__Exercise description__. Copy the listing verbatim, excluding any images found in it.
╭─ Data in this exercise
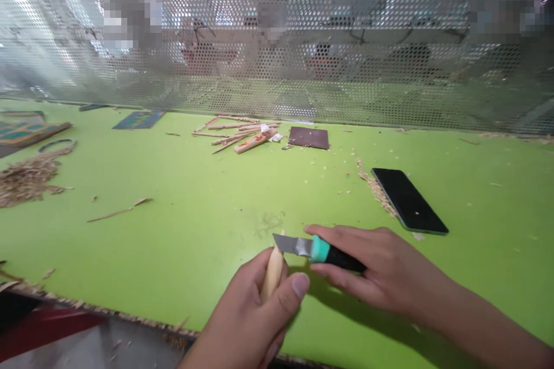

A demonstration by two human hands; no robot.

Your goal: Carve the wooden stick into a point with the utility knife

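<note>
My left hand (259, 305) is closed around a short piece of pale wood (272, 274), whose narrow tip points up and away from me. In my right hand (367, 265) is a carving knife (320, 249) with a black and teal handle, gripped between thumb and fingers. Its flat metal blade points left and lies over the upper end of the wood; whether the edge touches it I cannot tell. Both hands are above the green table (194, 253), near its front edge.
A black phone (409, 202) lies at the right beside a line of shavings (376, 190). Farther back are thin wooden sticks (238, 134) and a dark brown sheet (309, 138). A shavings pile (28, 179) is at left. A perforated screen (277, 57) stands behind.
</note>
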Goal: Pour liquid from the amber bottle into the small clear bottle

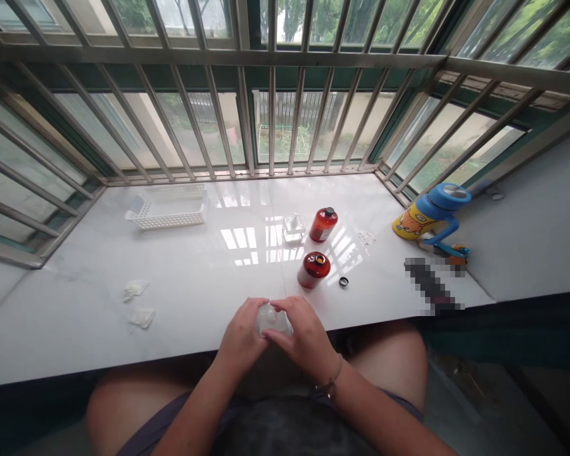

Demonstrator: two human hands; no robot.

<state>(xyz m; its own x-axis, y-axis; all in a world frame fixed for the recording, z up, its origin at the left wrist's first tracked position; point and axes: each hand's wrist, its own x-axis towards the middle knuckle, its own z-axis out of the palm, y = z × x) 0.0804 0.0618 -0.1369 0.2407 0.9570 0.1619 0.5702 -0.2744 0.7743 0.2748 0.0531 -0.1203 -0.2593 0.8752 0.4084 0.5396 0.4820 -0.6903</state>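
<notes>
Between my two hands, over the front edge of the white countertop, is a small clear glass bottle (276, 322). My left hand (244, 329) is closed round its left side. On the right, the fingers and thumb of my right hand (304, 329) grip it near the top and front. The fingers partly hide the bottle. Just beyond stands a red-brown bottle (313, 271) with its mouth uncovered, and a black ring-shaped cap (344, 282) lies to its right. Farther back are a second red-brown bottle (323, 225) with a black cap and another clear glass bottle (293, 229).
A white perforated basket (171, 223) sits at the back left. Crumpled white tissues (142, 318) lie on the left, and another white scrap (367, 238) on the right. A blue and yellow water bottle (425, 212) stands by the right wall. Metal window bars (272, 120) close off the back.
</notes>
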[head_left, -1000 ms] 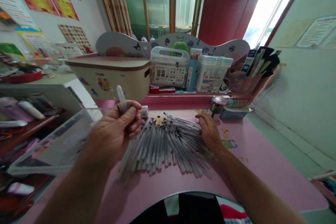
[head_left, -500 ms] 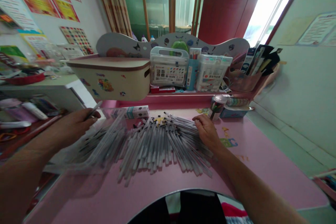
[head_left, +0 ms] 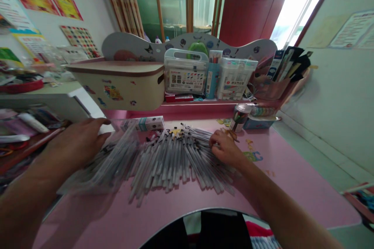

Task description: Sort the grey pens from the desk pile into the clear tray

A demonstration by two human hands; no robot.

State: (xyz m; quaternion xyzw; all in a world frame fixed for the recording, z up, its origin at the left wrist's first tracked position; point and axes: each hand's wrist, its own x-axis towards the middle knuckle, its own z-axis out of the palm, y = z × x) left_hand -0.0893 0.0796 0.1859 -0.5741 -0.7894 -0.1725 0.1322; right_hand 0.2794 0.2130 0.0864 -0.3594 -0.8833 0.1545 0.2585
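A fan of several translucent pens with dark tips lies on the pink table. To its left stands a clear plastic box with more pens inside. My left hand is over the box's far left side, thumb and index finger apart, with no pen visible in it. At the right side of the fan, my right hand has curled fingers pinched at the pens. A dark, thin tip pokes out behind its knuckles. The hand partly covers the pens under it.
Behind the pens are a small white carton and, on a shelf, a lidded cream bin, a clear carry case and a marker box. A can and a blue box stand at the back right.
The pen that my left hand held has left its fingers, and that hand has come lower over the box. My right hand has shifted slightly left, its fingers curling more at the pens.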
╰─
__Result for this task__.
A demonstration by two human hands; no robot.

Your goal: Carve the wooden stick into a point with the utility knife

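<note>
My left hand (259, 305) is closed around a short piece of pale wood (272, 274), whose narrow tip points up and away from me. In my right hand (367, 265) is a carving knife (320, 249) with a black and teal handle, gripped between thumb and fingers. Its flat metal blade points left and lies over the upper end of the wood; whether the edge touches it I cannot tell. Both hands are above the green table (194, 253), near its front edge.
A black phone (409, 202) lies at the right beside a line of shavings (376, 190). Farther back are thin wooden sticks (238, 134) and a dark brown sheet (309, 138). A shavings pile (28, 179) is at left. A perforated screen (277, 57) stands behind.
</note>
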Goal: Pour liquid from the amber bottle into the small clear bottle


Demonstrator: two human hands; no robot.

<state>(xyz m; its own x-axis, y-axis; all in a world frame fixed for the recording, z up, its origin at the left wrist's first tracked position; point and axes: each hand's wrist, its own x-axis towards the middle knuckle, its own z-axis out of the palm, y = z × x) 0.0804 0.0618 -0.1369 0.2407 0.9570 0.1619 0.5702 -0.2744 0.7743 0.2748 0.0531 -0.1203 -0.2593 0.8752 0.4084 0.5396 0.4820 -0.6903</state>
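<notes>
Between my two hands, over the front edge of the white countertop, is a small clear glass bottle (276, 322). My left hand (244, 329) is closed round its left side. On the right, the fingers and thumb of my right hand (304, 329) grip it near the top and front. The fingers partly hide the bottle. Just beyond stands a red-brown bottle (313, 271) with its mouth uncovered, and a black ring-shaped cap (344, 282) lies to its right. Farther back are a second red-brown bottle (323, 225) with a black cap and another clear glass bottle (293, 229).
A white perforated basket (171, 223) sits at the back left. Crumpled white tissues (142, 318) lie on the left, and another white scrap (367, 238) on the right. A blue and yellow water bottle (425, 212) stands by the right wall. Metal window bars (272, 120) close off the back.
</notes>
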[head_left, -1000 ms] 
[head_left, -500 ms] 
[head_left, +0 ms] 

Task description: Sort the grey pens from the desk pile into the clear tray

A demonstration by two human hands; no robot.

State: (xyz m; quaternion xyzw; all in a world frame fixed for the recording, z up, its origin at the left wrist's first tracked position; point and axes: each hand's wrist, its own x-axis towards the middle knuckle, its own z-axis out of the palm, y = z × x) left_hand -0.0893 0.0796 0.1859 -0.5741 -0.7894 -0.1725 0.1322; right_hand 0.2794 0.2130 0.0864 -0.3594 -0.8833 0.1545 0.2585
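A fan of several translucent pens with dark tips lies on the pink table. To its left stands a clear plastic box with more pens inside. My left hand is over the box's far left side, thumb and index finger apart, with no pen visible in it. At the right side of the fan, my right hand has curled fingers pinched at the pens. A dark, thin tip pokes out behind its knuckles. The hand partly covers the pens under it.
Behind the pens are a small white carton and, on a shelf, a lidded cream bin, a clear carry case and a marker box. A can and a blue box stand at the back right.
The pen that my left hand held has left its fingers, and that hand has come lower over the box. My right hand has shifted slightly left, its fingers curling more at the pens.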

The required output has been given.